When giving birth, Ha lost much blood because it was a difficult delivery. The doctors had to get Khanh’s blood and transfer it to Ha, but it was not enough, so they took blood from the natives of Malaysia. That is how she survived.
After three days, Ha was out of the hospital and working. Just days after giving birth, she was doing laundry with her bare hands. That is how she explains the bulging veins in her arms.
The couple was lucky that Ha’s brother lived it the states, and he sponsored their trip to Texas. Three months after Dat was born, they were flown to California. Dat got malaria on the way and so the family had to stay in San Francisco, California for a few days until Dat got better. Khanh and Ha were afraid that their first born child would die of this terrible infection. They were, however, lucky that it was treatable, and afterwards, they flew to Houston, Texas and were reunited with Ha’s brother.

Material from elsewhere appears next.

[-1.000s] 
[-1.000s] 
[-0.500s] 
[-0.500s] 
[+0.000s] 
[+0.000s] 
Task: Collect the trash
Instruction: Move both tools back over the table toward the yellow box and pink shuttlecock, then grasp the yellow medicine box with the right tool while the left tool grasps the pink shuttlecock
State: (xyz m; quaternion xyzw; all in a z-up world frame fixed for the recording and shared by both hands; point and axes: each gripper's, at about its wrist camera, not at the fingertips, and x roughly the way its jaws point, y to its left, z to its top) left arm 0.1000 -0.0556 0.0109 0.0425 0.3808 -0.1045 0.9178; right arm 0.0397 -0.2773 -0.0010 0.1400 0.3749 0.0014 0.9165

I was born the following year and five years later we moved to Garden City. Life was always hard for us until the family business blossomed. We can now enjoy life. My mother’s story was such a tragedy; it is hard to believe that my parents survived it. Because of this story, I have learned that life is not always a pleasant dream. Sometimes in a person’s life tragedy occurs. Our family is one in which unfortunate events happened first, and then we found happiness. Life sometimes starts ugly, but when we continue to try, we can find a better life.
Wow....what a story that is. Pho Hoa takes on a whole new meaning after you read this and the story on the contest information page. Oh, and by the way, the food is outstanding! See wonderful pictures of their entrees.
Thank you, Huyen, for sharing this story. Knowing your family helps us "Get Kansas!" in a way that we never imagined.